# Problem to solve
Using the data beneath this instruction, retype only the lines from the one that contains "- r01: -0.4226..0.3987" down to the one that contains "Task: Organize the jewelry", both included, exactly as they appear.

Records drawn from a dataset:
☆ ☆ ☆ ☆ ☆ ☆ ☆
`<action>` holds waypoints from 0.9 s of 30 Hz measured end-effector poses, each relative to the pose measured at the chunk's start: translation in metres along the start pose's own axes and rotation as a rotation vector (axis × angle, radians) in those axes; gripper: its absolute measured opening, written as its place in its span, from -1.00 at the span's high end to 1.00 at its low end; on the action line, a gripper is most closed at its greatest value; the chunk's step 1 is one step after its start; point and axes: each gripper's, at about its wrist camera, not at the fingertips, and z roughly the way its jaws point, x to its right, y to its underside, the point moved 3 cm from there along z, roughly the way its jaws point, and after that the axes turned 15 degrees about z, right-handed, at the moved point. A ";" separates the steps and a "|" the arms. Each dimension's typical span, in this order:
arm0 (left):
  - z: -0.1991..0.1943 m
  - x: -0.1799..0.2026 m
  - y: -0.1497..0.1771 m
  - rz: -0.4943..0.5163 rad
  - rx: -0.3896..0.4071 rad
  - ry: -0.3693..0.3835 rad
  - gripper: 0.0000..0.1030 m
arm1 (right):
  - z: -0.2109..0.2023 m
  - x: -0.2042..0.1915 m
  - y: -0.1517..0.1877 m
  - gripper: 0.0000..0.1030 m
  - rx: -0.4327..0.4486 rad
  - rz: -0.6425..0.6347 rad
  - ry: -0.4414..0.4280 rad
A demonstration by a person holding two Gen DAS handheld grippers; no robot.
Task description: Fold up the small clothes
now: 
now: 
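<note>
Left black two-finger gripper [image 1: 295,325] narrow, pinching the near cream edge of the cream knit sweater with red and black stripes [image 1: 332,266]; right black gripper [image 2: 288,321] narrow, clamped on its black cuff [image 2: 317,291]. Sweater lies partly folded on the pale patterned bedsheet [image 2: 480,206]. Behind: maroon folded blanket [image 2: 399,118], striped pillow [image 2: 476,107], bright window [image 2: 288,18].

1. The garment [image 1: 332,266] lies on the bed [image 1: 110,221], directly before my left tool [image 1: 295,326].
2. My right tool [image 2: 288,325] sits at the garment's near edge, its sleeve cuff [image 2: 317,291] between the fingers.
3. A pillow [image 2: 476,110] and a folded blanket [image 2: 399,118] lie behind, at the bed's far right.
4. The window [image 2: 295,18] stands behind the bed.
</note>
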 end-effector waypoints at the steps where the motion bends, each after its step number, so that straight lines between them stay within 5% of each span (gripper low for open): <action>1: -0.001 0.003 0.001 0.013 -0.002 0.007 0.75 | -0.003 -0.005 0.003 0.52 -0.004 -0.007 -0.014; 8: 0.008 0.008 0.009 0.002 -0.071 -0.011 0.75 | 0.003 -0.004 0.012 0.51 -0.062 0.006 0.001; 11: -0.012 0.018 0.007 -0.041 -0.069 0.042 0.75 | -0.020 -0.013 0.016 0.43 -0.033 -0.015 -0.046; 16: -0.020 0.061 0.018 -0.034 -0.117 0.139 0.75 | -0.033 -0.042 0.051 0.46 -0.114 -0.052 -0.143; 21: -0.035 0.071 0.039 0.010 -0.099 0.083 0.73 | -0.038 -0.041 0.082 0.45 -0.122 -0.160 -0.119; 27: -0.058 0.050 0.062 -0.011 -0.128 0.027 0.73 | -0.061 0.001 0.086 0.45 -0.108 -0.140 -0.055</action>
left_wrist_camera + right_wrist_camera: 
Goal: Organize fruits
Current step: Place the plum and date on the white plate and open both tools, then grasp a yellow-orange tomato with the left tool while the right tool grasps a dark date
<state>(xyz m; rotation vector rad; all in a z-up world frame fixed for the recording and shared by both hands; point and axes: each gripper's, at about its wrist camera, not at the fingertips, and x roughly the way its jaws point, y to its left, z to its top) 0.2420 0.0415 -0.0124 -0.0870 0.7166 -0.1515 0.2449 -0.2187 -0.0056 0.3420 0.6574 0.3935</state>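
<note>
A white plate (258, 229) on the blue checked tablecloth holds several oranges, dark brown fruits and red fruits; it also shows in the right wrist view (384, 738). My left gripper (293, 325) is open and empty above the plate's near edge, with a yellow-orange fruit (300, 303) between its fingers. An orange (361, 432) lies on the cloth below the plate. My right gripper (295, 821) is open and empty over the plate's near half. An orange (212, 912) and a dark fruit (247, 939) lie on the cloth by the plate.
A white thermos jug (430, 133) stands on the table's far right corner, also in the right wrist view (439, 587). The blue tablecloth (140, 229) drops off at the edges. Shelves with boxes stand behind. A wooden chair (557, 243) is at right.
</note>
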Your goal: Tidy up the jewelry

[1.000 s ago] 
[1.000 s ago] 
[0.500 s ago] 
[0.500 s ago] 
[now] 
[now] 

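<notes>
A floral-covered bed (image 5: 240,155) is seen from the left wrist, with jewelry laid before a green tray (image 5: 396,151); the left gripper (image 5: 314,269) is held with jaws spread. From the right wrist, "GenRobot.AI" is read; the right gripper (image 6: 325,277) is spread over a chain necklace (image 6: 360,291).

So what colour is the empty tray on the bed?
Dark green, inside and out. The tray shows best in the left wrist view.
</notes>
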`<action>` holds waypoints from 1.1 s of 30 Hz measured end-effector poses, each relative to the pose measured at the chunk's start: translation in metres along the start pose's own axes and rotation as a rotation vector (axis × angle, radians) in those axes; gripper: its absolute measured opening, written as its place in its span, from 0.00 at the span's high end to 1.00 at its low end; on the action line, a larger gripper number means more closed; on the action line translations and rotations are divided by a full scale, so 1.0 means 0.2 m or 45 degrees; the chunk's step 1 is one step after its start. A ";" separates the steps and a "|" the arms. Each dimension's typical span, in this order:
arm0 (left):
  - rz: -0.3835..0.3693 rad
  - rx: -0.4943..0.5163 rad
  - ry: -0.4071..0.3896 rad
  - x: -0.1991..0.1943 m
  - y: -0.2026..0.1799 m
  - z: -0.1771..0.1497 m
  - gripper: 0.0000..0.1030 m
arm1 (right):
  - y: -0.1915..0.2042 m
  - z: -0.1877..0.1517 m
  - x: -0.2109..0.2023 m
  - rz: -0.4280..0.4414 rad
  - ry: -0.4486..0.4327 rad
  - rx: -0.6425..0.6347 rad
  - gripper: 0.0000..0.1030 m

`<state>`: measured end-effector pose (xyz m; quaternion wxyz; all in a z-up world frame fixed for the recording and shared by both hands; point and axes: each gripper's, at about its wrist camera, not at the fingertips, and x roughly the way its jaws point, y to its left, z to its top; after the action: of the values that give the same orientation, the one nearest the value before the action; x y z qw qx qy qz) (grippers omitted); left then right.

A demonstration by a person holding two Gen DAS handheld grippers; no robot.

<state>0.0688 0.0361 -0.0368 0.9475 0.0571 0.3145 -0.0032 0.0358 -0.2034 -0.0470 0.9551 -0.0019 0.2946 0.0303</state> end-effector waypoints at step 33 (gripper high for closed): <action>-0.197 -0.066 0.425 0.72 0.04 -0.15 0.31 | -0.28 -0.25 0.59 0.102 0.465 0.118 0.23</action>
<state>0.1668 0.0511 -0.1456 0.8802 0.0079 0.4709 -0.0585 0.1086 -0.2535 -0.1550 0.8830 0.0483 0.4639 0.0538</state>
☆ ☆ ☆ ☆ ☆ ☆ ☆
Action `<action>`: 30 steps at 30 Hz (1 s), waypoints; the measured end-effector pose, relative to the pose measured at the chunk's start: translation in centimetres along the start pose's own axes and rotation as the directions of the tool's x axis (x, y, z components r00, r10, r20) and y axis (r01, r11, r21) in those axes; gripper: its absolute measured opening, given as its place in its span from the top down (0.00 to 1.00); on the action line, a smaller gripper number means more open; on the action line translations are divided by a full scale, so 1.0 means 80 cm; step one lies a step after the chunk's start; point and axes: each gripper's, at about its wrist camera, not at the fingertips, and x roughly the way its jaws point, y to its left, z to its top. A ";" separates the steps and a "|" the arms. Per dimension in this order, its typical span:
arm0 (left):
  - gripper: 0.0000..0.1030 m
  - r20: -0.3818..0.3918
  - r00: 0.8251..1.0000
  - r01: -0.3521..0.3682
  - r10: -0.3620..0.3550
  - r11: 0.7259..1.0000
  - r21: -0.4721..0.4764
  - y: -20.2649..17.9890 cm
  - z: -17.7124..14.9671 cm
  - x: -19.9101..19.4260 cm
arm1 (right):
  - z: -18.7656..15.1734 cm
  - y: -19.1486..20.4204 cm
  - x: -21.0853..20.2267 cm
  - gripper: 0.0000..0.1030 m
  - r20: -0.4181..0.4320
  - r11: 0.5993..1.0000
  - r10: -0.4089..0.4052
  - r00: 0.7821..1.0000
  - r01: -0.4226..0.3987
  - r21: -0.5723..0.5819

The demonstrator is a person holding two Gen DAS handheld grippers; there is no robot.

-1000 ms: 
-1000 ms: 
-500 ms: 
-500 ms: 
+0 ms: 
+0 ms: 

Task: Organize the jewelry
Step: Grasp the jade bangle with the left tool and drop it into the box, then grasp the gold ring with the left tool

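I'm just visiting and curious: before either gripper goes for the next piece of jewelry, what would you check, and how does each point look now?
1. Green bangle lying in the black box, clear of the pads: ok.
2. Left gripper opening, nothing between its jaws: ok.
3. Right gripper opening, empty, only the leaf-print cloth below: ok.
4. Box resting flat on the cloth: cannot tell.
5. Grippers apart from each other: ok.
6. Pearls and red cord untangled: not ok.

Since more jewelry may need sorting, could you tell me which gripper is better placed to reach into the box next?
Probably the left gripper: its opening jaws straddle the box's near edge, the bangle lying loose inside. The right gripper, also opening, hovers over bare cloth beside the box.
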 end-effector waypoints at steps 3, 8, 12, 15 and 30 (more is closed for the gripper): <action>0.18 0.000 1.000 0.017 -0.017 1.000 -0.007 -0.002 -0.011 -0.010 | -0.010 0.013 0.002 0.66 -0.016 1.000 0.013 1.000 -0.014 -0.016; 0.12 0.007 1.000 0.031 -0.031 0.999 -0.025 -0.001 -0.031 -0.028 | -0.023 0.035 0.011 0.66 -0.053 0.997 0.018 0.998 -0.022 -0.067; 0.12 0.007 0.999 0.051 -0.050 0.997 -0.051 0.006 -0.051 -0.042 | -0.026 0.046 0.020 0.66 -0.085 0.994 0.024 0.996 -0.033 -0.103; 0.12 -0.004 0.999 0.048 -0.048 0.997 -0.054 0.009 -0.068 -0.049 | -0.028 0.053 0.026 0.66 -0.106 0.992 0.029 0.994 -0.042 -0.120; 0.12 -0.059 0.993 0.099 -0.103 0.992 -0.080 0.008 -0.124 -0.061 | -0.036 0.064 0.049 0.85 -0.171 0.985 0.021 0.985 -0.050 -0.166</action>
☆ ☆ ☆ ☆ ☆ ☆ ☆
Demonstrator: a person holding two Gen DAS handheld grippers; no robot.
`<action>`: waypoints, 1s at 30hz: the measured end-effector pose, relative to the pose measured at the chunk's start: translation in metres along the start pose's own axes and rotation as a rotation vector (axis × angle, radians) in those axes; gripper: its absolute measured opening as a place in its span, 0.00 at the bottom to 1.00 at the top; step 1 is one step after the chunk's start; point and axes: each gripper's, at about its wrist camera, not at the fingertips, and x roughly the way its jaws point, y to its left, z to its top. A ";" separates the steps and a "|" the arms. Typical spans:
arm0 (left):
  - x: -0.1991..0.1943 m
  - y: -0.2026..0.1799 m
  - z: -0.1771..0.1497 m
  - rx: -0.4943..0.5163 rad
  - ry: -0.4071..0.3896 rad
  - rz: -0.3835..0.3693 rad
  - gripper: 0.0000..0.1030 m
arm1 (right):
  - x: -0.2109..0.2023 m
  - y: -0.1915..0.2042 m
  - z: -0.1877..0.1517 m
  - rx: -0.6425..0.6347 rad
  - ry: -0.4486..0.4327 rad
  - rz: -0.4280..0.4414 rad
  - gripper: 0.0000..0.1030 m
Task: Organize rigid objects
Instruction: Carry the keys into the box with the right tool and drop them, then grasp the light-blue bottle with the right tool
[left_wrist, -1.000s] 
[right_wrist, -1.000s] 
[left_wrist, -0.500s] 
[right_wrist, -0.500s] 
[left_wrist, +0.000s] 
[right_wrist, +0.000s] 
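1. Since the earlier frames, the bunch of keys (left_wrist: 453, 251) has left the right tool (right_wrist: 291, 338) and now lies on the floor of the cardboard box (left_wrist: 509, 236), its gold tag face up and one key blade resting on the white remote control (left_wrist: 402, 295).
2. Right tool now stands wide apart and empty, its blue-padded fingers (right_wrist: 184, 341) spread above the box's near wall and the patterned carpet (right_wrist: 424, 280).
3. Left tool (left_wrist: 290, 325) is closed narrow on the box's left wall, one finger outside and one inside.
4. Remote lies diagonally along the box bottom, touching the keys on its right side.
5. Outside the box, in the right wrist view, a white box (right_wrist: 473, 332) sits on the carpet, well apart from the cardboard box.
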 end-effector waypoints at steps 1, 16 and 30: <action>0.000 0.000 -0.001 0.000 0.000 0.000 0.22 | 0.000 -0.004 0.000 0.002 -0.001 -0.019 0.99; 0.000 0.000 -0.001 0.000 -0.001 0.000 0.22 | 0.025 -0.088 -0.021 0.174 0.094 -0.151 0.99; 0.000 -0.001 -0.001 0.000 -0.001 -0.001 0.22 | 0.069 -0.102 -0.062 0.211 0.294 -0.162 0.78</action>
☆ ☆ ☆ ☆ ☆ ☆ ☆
# Exercise answer
  - r01: -0.4226..0.3987
  - r21: -0.5723..0.5819

The demonstrator is a person holding two Gen DAS handheld grippers; there is no robot.

-1000 ms: 
-1000 ms: 
-500 ms: 
-500 ms: 
+0 ms: 
+0 ms: 

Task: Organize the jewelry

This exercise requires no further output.